This friend sounds like he'd have similar things to say about operator theory and functional analysis in physics. Something along the lines of "it's given results, but it's fake deep autism that by itself doesn't offer much to mathematics until mathematicians make sense of it." It's a sentiment that doesn't really mean much other than "I'm salty that research doesn't always go in the direction I'm personally motivated for."

>> No.12339089

>>12336704
Nobody tell him about analytic combinatorics lmao

>> No.12339292

>>12303670
Back to /pol/, race baiter

>> No.12339380

>>12337908
Damn yeah, they must recycle questions.
Interface looks identical too.

>> No.12339928

>>12336992
Thanks anon

>> No.12340012

>>12336724
>condensed matter physics is really not the state of the art of current physical theory.
This is bait. Both cmp-th and cmp-ex have regularly exciting results that are of interest to both physics and engineering.

>> No.12340201

question for the thread: which one of impagliazzo's worlds do you believe we live in?

>>12313199
>HoTT - since Voevodsky ripped, it isn't visible nearly as much as it deserves to be.
hott was originally motivated by practical applications and then everyone who wanted to work on those applications ended up working on hott itself instead.
this obviously makes it seem like a useless circlejerk to the outside world, even to the applied TT world.

>>12313374
>I don't see as much love here or outside of this board for type theories in general
/dpt/ has a bunch of type theory nerds that lurk but practically never post about it, unless someone else does. you can probably bait them out if you get lucky.

>> No.12340655

>>12340201
"Pessiland" seems like the most likely outcome.
It's the least convenient one, so you can practically bet on it.

>> No.12340660

>>12327831
There is no advancing past the truth.
There is only delusion.

>> No.12340692

>>12340201
>>12340655
i believe in cryptomania, mostly because i cannot imagine that someone will suddenly come up with a magical way to break hashing or public key cryptography for regular turing machines.

>> No.12340897

>>12340201
>/dpt/
Yeah you’re probably right, but I find that the programming threads on /g/ are a huge mixed bag
>which world
I have no immediate reason not to believe in cryptomania. I hope pessiland isn’t true though lmao

>> No.12340965

>>12340897
>but I find that the programming threads on /g/ are a huge mixed bag
they are, and honestly /dpt/ isn't worth lurking in. it's very rare that you find something interesting there.
the majority of it is programmers with <5 years experience discussing programming languages.

>> No.12341178

>>12315953
uh oh. I got an A+ in my undergrad linear algebra course and it's not immediately obvious to me how to sample points on an n-sphere in a non-brainlet way. pls elaborate?
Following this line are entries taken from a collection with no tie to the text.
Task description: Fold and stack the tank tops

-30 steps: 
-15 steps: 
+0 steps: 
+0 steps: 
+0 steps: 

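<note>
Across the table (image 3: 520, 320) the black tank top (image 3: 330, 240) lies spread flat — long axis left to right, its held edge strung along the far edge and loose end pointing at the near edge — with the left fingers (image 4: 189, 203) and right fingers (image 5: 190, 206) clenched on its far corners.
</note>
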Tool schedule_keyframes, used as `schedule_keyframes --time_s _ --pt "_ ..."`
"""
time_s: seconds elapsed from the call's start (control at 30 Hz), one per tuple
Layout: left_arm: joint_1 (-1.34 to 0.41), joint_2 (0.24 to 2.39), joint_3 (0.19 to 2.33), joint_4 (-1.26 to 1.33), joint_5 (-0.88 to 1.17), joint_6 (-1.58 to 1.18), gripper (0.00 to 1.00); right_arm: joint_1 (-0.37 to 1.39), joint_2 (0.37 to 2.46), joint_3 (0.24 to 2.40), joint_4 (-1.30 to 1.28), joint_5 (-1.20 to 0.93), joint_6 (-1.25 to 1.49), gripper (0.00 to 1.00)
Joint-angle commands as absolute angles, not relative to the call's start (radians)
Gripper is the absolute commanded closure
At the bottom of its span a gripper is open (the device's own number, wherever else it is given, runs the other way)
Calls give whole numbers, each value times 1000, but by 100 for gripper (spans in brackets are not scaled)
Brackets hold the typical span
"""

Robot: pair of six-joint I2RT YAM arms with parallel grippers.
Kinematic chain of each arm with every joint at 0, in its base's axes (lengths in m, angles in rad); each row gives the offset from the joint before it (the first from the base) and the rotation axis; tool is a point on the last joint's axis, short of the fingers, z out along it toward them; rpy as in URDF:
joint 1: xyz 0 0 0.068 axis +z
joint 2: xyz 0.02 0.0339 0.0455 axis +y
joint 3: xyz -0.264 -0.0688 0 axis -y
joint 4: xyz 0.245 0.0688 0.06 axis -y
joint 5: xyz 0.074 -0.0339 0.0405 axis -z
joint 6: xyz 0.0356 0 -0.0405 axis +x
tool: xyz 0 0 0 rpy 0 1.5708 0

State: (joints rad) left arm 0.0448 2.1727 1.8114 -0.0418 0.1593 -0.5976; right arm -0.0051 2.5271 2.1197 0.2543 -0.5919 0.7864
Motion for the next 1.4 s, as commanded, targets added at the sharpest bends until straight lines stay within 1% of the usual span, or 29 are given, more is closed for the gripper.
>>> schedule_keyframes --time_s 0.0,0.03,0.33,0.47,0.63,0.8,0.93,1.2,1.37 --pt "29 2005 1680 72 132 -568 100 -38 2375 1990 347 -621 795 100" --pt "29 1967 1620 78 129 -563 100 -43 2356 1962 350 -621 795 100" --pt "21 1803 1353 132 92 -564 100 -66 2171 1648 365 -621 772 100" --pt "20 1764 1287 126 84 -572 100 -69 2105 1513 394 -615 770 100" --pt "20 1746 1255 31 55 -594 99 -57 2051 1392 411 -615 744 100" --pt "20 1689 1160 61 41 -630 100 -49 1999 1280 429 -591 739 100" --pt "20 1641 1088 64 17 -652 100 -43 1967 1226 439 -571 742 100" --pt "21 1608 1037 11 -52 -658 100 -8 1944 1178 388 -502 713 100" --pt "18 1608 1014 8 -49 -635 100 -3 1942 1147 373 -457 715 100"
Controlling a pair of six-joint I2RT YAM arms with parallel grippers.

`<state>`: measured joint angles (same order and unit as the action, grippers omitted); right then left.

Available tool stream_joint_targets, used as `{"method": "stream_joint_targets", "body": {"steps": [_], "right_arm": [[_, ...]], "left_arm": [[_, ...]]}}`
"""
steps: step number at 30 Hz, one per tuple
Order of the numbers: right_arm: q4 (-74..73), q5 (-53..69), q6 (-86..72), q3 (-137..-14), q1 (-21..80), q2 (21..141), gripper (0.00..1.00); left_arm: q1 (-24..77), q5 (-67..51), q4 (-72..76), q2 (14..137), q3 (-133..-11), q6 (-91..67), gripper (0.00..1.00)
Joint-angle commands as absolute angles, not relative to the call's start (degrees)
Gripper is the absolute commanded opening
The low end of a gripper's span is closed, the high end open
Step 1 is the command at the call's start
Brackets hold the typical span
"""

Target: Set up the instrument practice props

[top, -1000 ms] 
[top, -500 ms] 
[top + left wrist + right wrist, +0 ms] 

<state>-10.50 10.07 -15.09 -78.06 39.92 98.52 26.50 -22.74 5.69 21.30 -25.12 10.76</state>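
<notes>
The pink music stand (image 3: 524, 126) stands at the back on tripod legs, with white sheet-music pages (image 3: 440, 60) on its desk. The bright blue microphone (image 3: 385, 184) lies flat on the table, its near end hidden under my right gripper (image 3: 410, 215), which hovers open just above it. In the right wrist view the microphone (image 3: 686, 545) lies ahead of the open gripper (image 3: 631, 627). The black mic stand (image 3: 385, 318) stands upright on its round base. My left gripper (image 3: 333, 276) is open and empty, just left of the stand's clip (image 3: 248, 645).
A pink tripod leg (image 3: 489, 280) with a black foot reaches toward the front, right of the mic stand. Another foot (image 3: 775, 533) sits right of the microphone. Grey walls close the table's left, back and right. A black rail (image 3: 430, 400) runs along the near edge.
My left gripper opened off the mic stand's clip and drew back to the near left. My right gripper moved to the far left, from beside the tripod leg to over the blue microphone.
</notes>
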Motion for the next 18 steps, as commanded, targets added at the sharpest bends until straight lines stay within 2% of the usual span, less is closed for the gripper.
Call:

PS should i look into switching schools?

>> No.12341498

>>12341178
>how to sample n-sphere
It's not too hard to understand, just look it up and understand the best ways to do it.

>> No.12341534

>>12341178
1) sample n+1 variables from N(0,1)
2) divide the resulting vector by its L2 norm
ok i lied, you need to understand normal distribution and its properties too, then you can put together how this particular transformation of Gaussian is uniform over n-sphere
but still, an undergrad should figure this out, it's more intuitive than sampling cube and rejecting points that don't fit and it scales better to higher dimensions

>> No.12341656

>>12341534
>2) divide the resulting vector by its L2 norm
All you did was deformation retract the a point in the n-box onto the n-sphere ;^)

>> No.12342128

>>12340965
I know /g/ is mostly shitposting, but I feel like there's a major amount of anti-intellectualism there. Most people scoff at you if you don't have a desire to maximize profit and minimize academic effort. Obviously there's a balance, but I don't really want to business logic even if it pays well, and I shouldn't have to feel the wrath of tech nerds in that field for not wanting to do so.

>> No.12342169

>>12304611
it's been that way since like 2012. rip /prog/

>> No.12342335

>>12342169
rip
fuck /g/, they even have a brainlet CS thread up there too: >>>/g/78696787

>> No.12342527

>>12342169
New programming thread up on sci

>> No.12342917

>>12303630
DID SOMEONE SAY MATH IN cs
https://www.irif.fr/~jep/PDF/MPRI/MPRI.pdf

>> No.12343215

>>12337385
>Exam administered through bullshit online multiple choice test

What kind of trash tier CS program is this?

>> No.12343242

>>12343215
also a horrible question with a horrible answer lmao
the Turing test is not interesting to computer scientists other than "let's make something that could pass it"

>> No.12343881

>>12340201
>this obviously makes it seem like a useless circlejerk to the outside world, even to the applied TT world
HoTT is so cool though, and it was literally motivated by the practical problem of mathematics putting its money where its mouth is. Voevodsky got scared that math was approaching unverifiability seeing as how his paper and many others were just accepted into annals without being properly examined, and in fact they had errors.
Last I heard, they had found a way to reasonably realize most of HoTT computably

>> No.12343896

>>12343881
it's still not obvious that hott will actually help with interactive theorem proving, compared to basic dependent type theory.
i'll believe it when a hott theorem prover has a large body of formalized mathematics.
for now, to me it seems like you could also build automation to transfer stuff along isomorphisms after doing some initial work in properly hiding away implementation details, and it isn't obvious to me that the hott approach won't just be similarly laborious (albeit requiring you to invest the labour somewhere else).
i believe that many hott researchers ended up working on internal hott might be an artifact of this.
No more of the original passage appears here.